Though the state’s population declined between 2021 and 2022,

the data show that the number of people with a bachelor’s degree rose by 1.6%, and those with a graduate degree rose by 2.6%. The number of Calif. over age 25 with less than a college degree shrank by 1.4% in the same span.

New transplants from other states are skewed toward higher education, with nearly as many graduate or professional degree holders — 91,000 — coming from different parts of the U.S. as those with bachelor’s degrees: 105,000.

Those who arrive from other countries are also disproportionately educated, though that group includes more people with lower incomes and education.

According to US census data, 28% of those who arrived in California from abroad were below the poverty line in 2022, compared with 12% statewide in 2021.

Hans Johnson, a senior fellow with the Public Policy Institute of California, said that over the last five years, California has experienced a net loss of college graduates in its exchanges with other states.

Johnson described this as a “reversal of the long-standing pattern.”

Note: In a state of 39.5 Million, it’s a Rounding Error. NOT a Migration

As the population drops in the California departure, the loss of educated residents “has abated,” he said. 

At its highest, the peak was “a pretty notable number” of almost 90,000 more college grads leaving than arriving. In 2022, the outflow decreased to a net loss of just over 30,000.

The loss of educated workers led to discussion of a possible “brain drain” amid the state’s broader population woes. But Johnson said that after some Covid disruption, the state’s previous pattern of attracting educated workers is starting to re-emerge.

“California has long tended to attract young college graduates” in their early 20s “who are just starting” their careers, he said, and “that group is net positive again.”

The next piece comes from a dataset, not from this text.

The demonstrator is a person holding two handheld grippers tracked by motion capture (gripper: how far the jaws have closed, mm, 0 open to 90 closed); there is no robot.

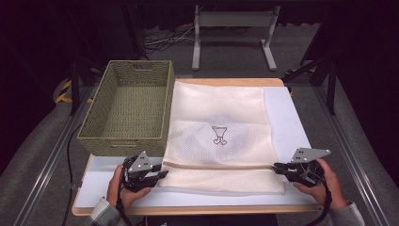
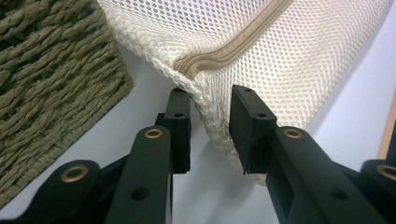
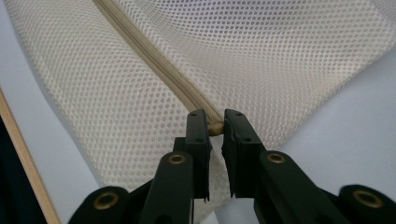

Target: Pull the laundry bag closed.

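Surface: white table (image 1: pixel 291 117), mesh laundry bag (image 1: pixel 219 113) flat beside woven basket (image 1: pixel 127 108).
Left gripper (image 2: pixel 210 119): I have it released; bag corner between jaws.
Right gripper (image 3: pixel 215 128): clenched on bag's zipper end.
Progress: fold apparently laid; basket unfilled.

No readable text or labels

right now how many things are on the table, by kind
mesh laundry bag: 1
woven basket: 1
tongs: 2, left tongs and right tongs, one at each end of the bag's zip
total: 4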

The state economy has “grown most rapidly for highly educated workers” and rewarded those workers with high wages, he said.

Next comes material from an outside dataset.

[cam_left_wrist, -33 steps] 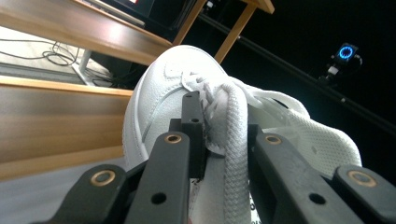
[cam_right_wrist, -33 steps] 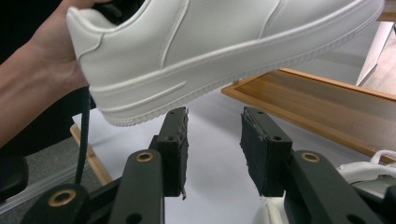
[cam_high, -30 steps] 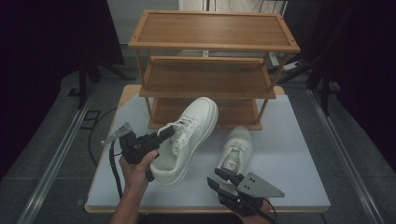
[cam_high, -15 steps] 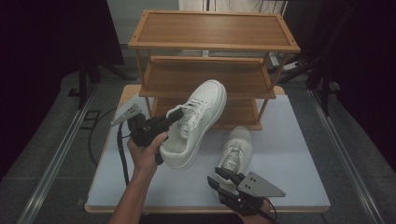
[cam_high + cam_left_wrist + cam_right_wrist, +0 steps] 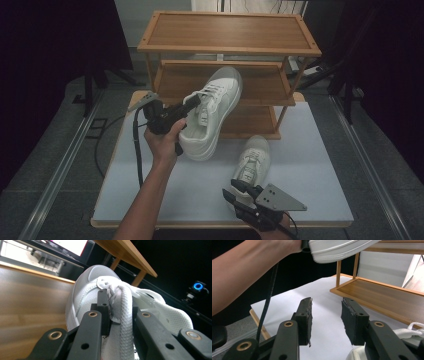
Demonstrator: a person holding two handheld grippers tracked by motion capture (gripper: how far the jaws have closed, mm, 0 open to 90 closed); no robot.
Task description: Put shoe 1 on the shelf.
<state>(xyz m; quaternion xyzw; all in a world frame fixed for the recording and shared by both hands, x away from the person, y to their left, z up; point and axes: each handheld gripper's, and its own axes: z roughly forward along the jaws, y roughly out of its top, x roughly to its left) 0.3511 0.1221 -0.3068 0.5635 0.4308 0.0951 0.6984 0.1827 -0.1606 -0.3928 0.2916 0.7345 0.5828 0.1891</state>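
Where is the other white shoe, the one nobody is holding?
In the high view, the second white shoe lies on the white table, right of centre, just in front of the wooden rack and right beyond the right hand-held gripper.

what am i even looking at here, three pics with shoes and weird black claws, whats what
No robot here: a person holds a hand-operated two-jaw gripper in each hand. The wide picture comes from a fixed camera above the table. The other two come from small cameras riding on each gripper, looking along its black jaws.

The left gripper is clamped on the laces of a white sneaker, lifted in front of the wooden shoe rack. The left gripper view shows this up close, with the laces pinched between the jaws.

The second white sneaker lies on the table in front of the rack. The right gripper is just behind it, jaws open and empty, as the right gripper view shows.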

“They’re coming knowing that housing is going to be more expensive,” but with skills and jobs that allow them to afford it.

This movement counteracts another piece of the population puzzle: the loss of high-income Californians and their tax revenue.

Data from the IRS show that in 2020 and 2021, those who moved from the Golden State to such places as Florida and New Hampshire had far higher incomes than the median Californian. 

Experts said that educated people who arrive in California and students on their way to higher-paying jobs could help compensate for that deficit.